Images are not part of the copy; write out the rest of the data exactly as given.

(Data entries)

++++++

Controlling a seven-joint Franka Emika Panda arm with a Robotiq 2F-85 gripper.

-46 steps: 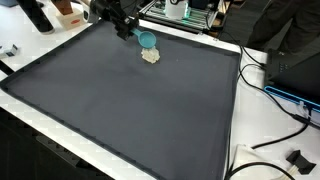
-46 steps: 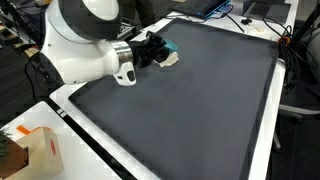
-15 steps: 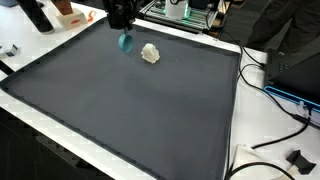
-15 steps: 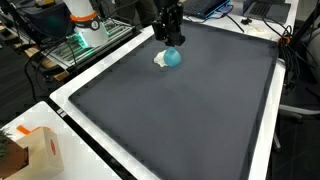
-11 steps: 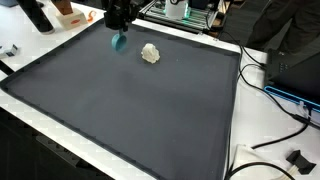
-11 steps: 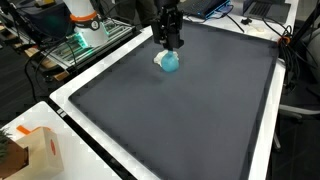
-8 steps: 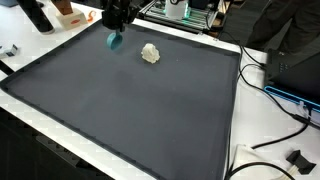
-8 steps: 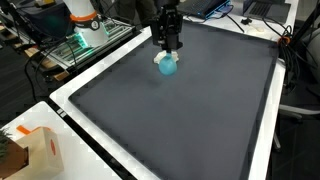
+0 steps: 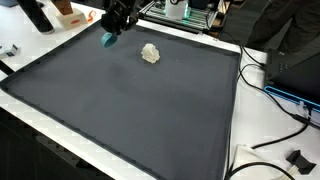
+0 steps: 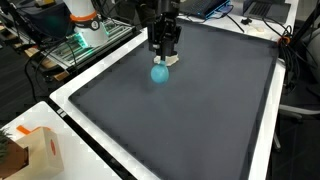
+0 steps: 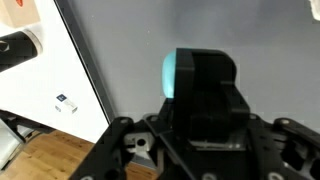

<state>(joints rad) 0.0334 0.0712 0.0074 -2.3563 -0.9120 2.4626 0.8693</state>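
the pincer (image 10: 161, 62) is clamped on a blue ball (image 10: 159, 73) just under it, above the counter (image 10: 200, 120); best to grip it snug and steer clear of the white lump (image 9: 150, 53) beside it.

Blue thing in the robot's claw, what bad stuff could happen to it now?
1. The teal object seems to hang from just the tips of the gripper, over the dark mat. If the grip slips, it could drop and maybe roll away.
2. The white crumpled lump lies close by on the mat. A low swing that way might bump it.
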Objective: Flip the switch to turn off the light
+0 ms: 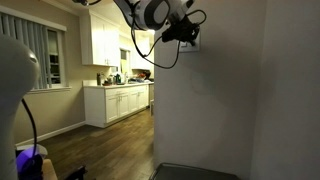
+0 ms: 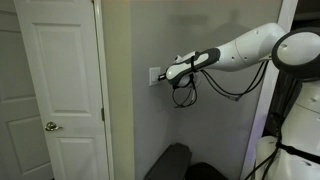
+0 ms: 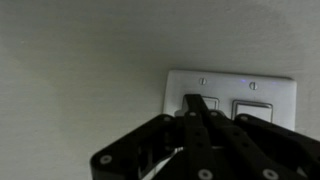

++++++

#### [Solution to this problem]
Controlling a seven-joint Franka Emika Panda arm with a Robotiq 2F-85 gripper.

-46 steps: 
-46 steps: 
-15 steps: 
-15 steps: 
-11 steps: 
-11 steps: 
-8 steps: 
-8 steps: 
+0 steps: 
+0 steps: 
+0 steps: 

<state>(joints rad) 0.0334 0.0712 0.0074 -2.3563 -0.9120 2.4626 0.8693</state>
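the pincer (image 10: 161, 62) is clamped on a blue ball (image 10: 159, 73) just under it, above the counter (image 10: 200, 120); best to grip it snug and steer clear of the white lump (image 9: 150, 53) beside it.

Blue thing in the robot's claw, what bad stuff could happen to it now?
1. The teal object seems to hang from just the tips of the gripper, over the dark mat. If the grip slips, it could drop and maybe roll away.
2. The white crumpled lump lies close by on the mat. A low swing that way might bump it.
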Objective: Flip the switch to turn off the light
+0 ms: 
+0 ms: 
+0 ms: 

No additional output will be produced.